Tepung itu kemudian dimasak untuk bahan baku pembentuk boneka. Ada pula cairan gula merah atau gula jawa sebagai simbol darah. Boneka bekakak ini diritualkan di Situs Gunung Gamping sebagai wujud persembahan.

"Boneka bekakak ini dikirab dari Kantor Kalurahan Ambarketawang menuju dua tempat. Sepasang pertama disembelih di dekat kampus STIKES lalu satu lagi di Gunung Gamping," jelas Wahyu.

Boneka Saparan Bekakak dibuat secara gotong royong oleh warga Ambarketawang. Prosesi diawali sejak Kamis pagi (22/8/2024) di wilayah Dusun Gamping Kidul. Setelah kedua pasang boneka jadi, maka berlanjut prosesi Midodareni pada malam harinya.

Bersamaan dengan Midodareni juga berlangsung pengambilan air suci dari sumber mata air Tirta Donojati dan Tirta Mayangsari. Lokasinya berada di Pesanggrahan Karaton Ambarketawang. Setelah itu air suci dan boneka bekakak diinapkan di Kantor Kalurahan Ambarketawang hingga prosesi pada hari ini

"Penyembelihan boneka bekakak ini perlambang doa keselamatan. Kirab dikawal Bregada Mangkubumi di barusan terdepan dan ada 16 ogoh-ogoh dibelakangnya," kata Wahyu.
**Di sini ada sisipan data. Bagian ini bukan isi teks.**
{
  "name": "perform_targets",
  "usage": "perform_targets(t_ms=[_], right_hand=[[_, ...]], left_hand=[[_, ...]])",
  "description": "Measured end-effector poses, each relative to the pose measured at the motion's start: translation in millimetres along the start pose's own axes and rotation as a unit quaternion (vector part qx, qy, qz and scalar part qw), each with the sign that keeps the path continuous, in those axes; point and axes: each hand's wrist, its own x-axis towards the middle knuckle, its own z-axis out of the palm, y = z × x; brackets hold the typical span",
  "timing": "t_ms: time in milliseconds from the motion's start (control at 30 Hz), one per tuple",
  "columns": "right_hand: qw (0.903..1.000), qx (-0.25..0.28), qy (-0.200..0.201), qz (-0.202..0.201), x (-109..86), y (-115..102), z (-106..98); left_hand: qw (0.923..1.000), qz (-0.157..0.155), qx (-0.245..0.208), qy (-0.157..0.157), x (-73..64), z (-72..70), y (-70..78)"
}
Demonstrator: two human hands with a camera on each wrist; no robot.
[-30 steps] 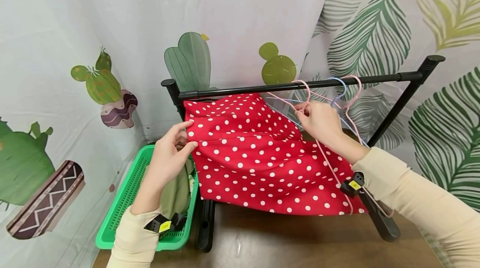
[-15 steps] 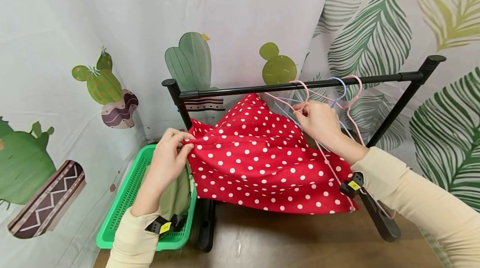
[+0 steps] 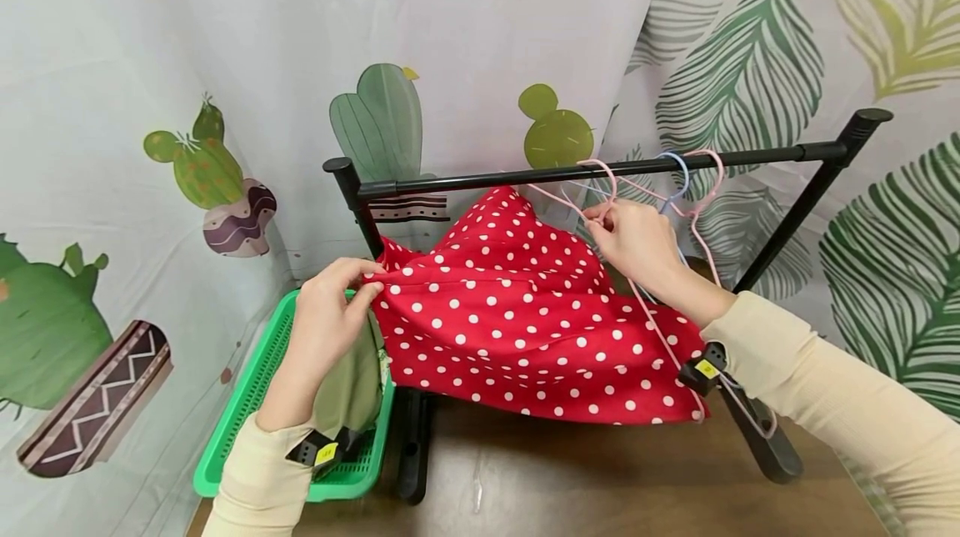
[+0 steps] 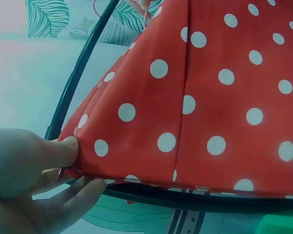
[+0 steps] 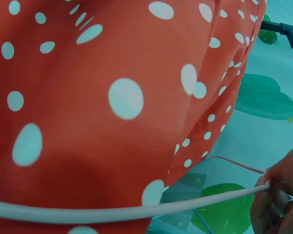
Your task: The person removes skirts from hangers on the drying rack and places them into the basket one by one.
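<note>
A red garment with white polka dots (image 3: 487, 312) spreads below the rail, partly over a pink hanger (image 5: 136, 213). At its left edge my left hand (image 3: 326, 328) pinches the cloth between thumb and fingers; the left wrist view shows the thumb (image 4: 66, 152) on top and fingers beneath the hem. My right hand (image 3: 637, 241) grips the pink hanger just under its hook, which loops over the black rail (image 3: 480, 180). One hanger arm slopes down across the front of the garment toward the right wrist; the other runs up behind the cloth.
A blue hanger (image 3: 677, 166) and another pink hanger (image 3: 712, 174) hang on the rail right of my right hand. At left on the brown table (image 3: 525, 479) stands a green basket (image 3: 247, 404) holding an olive cloth (image 3: 348, 387). Patterned curtains rise behind.
My left hand has gathered the garment's left edge into a pinch and drawn it slightly left. The cloth's upper left corner has dropped away from the rail. The right hand stays on the hanger.
</note>
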Motion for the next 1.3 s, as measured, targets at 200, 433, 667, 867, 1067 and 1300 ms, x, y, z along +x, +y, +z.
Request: perform_targets(t_ms=[200,433,667,867,1067,1300], right_hand=[[0.9999,0.007,-0.006,0.005,0.5,-1,-2],[0.9998,0.001,-0.015,0.014,0.6,0,-3],[1.0000,-0.005,-0.001,0.003,0.1,4,-3],[0.9998,0.003,0.016,-0.010,-0.5,7,-2],[0.9999,0.000,0.015,-0.002,-0.3,8,-3],[0.9991,-0.014,0.039,-0.010,1.7,11,-5]], left_hand=[[0.9985,-0.041,-0.035,0.014,0.5,-1.5,4.0],[0.9948,-0.052,-0.048,0.072,1.4,-9.3,5.6],[0.9931,-0.044,-0.034,0.103,7.6,-19.0,7.6],[0.9928,-0.056,-0.024,0.104,11.9,-29.8,8.2],[0.9919,-0.058,-0.021,0.111,16.6,-42.5,6.5],[0.9888,-0.062,-0.011,0.135,24.9,-57.2,-0.5]])
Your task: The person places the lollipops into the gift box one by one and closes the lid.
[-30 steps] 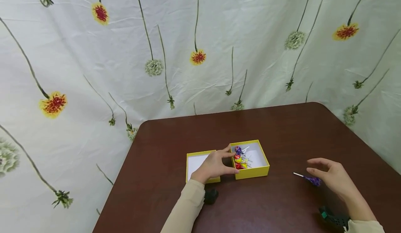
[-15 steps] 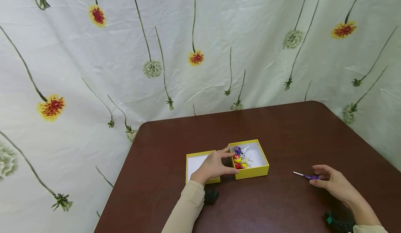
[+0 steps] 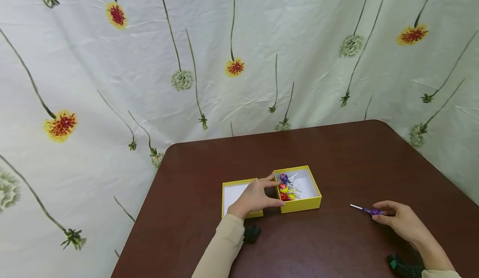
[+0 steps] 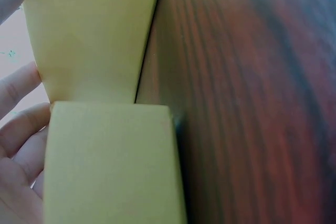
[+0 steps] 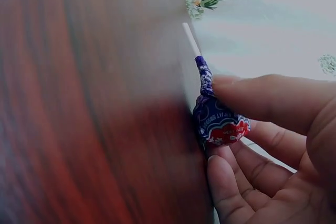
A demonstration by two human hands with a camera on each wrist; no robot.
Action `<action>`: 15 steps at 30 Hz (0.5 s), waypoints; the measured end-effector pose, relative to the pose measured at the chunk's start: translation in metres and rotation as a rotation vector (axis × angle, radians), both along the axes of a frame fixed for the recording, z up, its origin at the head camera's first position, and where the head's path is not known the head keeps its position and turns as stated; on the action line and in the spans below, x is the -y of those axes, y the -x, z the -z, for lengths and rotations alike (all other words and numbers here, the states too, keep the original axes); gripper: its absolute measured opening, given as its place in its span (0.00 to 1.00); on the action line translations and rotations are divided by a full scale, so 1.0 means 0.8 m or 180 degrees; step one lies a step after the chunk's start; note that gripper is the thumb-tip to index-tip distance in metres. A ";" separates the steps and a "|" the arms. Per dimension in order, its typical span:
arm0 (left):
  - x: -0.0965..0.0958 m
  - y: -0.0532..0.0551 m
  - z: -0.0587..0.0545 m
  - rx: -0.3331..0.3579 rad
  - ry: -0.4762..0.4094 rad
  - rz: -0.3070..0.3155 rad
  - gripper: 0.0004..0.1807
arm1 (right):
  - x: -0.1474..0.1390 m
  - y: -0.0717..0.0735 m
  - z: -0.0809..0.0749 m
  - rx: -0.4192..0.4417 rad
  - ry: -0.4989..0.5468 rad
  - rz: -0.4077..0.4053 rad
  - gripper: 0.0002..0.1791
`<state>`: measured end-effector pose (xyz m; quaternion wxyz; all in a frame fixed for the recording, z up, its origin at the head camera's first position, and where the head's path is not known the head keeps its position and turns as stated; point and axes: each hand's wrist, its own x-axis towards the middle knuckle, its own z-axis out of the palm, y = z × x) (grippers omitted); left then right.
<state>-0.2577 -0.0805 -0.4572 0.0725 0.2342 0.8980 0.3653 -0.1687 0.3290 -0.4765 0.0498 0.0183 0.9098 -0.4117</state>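
In the head view a yellow box (image 3: 300,205) with a white inside stands on the brown table. Several wrapped lollipops (image 3: 284,188), purple, red and yellow, lie along its left side. My left hand (image 3: 255,197) spans that side, thumb at the near corner and fingers over the rim, holding the box. To the right, my right hand (image 3: 402,222) pinches a purple lollipop (image 3: 366,210), its white stick pointing left. The right wrist view shows thumb and fingers around the wrapped head (image 5: 223,124), close to the tabletop.
A yellow-edged tray-like lid (image 3: 232,193), white inside, lies left of the box, partly under my left hand and wrist. The dark brown table (image 3: 318,244) reaches a white flowered cloth (image 3: 209,103) hanging behind it.
My right hand has moved down and slightly right onto the purple lollipop, and its fingers have closed around the wrapped head. The left hand and the box have stayed in place.
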 end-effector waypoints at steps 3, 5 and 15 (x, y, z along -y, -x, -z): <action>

Puncak prosesi ini adalah kirab Saparan Bekakak dari Kantor Kalurahan Ambarketawang menuju Situs Gunung Gamping. Prosesi ini juga menghadirkan puluhan ogoh-ogoh. Selain itu juga ada gunungan hasil bumi dan bregada prajurit yang turut mengawal kirab.

Setelah ritual doa selesai, dua pasang boneka bekakak dikirab keluar dari Kantor Kalurahan Ambarketawang menuju area Situs Gunung Gamping.

"Dulu untuk mendoakan keselamatan warga Ambarketawang yang mayoritas sebagai penambang batu gamping. Untuk saat ini juga buat mendoakan keamanan dan kesejahteraan Indonesia," pungkas Wahyu.